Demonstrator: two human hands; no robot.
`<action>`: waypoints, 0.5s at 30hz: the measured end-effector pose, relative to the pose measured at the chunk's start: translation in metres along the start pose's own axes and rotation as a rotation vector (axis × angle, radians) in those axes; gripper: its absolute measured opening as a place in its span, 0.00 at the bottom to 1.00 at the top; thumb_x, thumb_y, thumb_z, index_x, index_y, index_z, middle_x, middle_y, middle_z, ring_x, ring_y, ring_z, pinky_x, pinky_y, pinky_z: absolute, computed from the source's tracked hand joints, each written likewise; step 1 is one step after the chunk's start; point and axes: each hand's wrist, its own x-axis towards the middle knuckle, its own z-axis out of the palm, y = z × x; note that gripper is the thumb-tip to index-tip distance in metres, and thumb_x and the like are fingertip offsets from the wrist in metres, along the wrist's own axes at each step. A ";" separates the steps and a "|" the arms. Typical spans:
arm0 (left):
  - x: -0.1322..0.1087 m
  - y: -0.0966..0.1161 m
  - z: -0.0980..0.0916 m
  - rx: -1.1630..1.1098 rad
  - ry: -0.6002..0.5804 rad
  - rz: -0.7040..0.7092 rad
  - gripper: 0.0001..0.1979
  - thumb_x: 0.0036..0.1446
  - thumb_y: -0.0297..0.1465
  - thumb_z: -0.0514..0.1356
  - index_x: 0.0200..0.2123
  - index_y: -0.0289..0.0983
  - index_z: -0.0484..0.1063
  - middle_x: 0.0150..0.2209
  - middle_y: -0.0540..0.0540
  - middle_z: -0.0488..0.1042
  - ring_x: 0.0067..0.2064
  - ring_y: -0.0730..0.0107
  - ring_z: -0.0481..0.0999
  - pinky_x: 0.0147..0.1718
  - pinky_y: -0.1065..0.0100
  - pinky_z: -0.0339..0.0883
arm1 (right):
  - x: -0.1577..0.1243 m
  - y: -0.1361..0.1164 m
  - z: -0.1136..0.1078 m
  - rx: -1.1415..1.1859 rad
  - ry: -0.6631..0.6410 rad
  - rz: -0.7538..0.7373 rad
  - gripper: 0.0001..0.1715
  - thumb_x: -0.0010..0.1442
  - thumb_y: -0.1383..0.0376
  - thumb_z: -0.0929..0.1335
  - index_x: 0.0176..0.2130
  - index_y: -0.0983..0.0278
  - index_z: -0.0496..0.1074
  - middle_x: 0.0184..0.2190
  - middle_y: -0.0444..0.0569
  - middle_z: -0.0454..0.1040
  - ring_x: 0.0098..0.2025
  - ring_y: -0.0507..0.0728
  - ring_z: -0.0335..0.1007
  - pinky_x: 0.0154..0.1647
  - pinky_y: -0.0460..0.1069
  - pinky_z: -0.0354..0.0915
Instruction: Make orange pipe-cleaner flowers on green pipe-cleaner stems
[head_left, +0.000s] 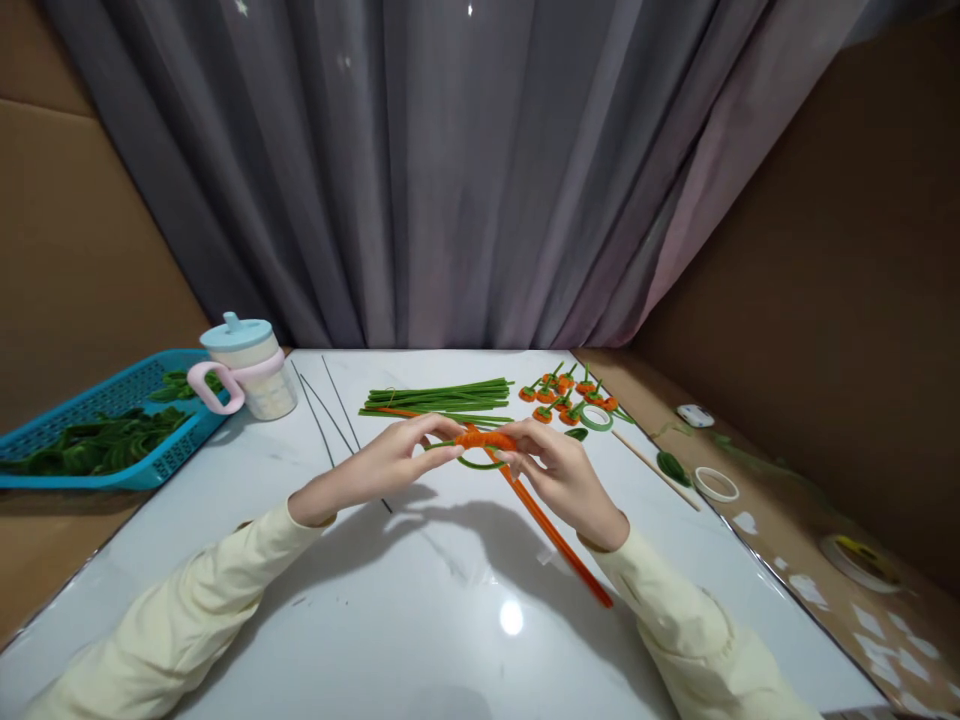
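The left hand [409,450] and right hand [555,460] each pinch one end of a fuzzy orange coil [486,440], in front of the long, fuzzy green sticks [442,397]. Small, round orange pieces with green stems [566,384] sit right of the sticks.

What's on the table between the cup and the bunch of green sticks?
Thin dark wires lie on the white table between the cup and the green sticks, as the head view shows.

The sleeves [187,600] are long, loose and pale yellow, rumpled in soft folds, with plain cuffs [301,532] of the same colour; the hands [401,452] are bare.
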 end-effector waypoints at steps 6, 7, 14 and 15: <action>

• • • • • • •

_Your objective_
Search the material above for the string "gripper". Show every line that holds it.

_Task result_
`<action>`: waypoints, 0.5s at 30hz: the measured end-effector pose, relative to the pose measured at the chunk's start: translation in metres along the start pose's own axes and rotation as a rotation vector (axis × angle, radians) in those axes; gripper: its absolute measured opening as a place in its span, 0.00 at the bottom to 1.00 at the top; thumb_x, thumb_y, thumb_z, index_x, index_y, index_z, middle_x, middle_y, middle_z, ring_x, ring_y, ring_z, pinky_x, pinky_y, pinky_z: absolute, computed from the source's tracked hand joints, each written likewise; step 1 is one step after the chunk's start; point and axes: each hand's wrist, its own x-axis towards the middle knuckle, its own z-axis out of the palm, y = z × x; note that gripper is the thumb-tip to index-tip distance in metres, and thumb_x and the like are fingertip offsets from the wrist in metres, along the wrist's own axes at each step. A ";" separates the steps and a "|" the arms. Typical spans:
  - gripper: 0.0001..0.1979
  - gripper: 0.0001..0.1715

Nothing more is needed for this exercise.